WORK REQUIRED:
Only part of the listing is needed, namely the lines from its start through the line with "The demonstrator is", and they should be retyped exactly.

DATA SHOWN:
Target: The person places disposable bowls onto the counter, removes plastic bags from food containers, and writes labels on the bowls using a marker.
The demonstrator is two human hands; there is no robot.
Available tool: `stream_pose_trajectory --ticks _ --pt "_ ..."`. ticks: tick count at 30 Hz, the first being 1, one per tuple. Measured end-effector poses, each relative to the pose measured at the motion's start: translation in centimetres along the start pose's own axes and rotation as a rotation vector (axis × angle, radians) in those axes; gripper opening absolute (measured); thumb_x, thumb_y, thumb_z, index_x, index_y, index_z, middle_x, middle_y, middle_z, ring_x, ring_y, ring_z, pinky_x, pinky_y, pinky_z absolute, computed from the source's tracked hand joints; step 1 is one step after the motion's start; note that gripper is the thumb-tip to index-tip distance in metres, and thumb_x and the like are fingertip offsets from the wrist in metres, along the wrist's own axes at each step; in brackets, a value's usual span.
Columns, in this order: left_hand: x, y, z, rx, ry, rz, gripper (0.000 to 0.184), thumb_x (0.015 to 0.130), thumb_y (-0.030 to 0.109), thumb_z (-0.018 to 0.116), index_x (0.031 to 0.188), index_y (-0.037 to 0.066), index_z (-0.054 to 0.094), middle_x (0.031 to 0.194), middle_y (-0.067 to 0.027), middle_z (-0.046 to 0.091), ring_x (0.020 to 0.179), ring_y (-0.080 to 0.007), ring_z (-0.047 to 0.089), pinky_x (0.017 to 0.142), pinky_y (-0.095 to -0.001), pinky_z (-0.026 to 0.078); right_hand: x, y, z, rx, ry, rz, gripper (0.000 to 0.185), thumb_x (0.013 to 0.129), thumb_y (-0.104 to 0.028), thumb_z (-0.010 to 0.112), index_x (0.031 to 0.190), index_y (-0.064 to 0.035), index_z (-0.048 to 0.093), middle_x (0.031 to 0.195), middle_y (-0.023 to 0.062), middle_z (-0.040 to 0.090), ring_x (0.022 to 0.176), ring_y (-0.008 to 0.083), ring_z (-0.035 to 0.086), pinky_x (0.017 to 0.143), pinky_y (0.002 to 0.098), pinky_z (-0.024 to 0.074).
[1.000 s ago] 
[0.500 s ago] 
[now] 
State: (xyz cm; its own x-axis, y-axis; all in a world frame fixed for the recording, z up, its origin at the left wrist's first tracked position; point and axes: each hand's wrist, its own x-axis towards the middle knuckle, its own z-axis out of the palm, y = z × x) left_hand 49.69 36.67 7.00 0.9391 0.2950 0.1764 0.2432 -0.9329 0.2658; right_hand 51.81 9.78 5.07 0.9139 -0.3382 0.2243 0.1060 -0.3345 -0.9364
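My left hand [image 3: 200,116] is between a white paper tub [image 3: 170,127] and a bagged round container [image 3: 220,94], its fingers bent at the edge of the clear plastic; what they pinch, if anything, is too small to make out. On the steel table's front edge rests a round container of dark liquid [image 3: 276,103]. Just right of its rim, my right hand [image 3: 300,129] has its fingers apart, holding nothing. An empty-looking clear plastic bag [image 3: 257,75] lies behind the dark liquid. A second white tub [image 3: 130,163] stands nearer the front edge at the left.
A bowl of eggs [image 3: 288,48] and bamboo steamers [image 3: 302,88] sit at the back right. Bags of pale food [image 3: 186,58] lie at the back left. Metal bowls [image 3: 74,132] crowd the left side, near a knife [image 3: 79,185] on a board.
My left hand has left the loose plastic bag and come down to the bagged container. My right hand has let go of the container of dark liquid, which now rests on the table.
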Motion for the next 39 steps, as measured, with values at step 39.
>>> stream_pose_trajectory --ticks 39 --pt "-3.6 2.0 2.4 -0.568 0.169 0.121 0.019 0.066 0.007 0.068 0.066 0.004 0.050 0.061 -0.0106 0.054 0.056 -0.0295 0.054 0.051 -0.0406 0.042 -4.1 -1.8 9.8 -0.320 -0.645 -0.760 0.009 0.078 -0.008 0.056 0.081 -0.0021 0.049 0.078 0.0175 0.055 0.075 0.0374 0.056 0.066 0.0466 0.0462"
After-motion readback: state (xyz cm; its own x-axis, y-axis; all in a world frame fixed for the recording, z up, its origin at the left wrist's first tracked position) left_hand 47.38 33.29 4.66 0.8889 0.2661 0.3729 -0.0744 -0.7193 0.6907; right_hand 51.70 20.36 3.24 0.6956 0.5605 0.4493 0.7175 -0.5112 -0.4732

WRITTEN REPLY:
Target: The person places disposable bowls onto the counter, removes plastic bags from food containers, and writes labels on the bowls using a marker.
The demonstrator is two human hands; there is no robot.

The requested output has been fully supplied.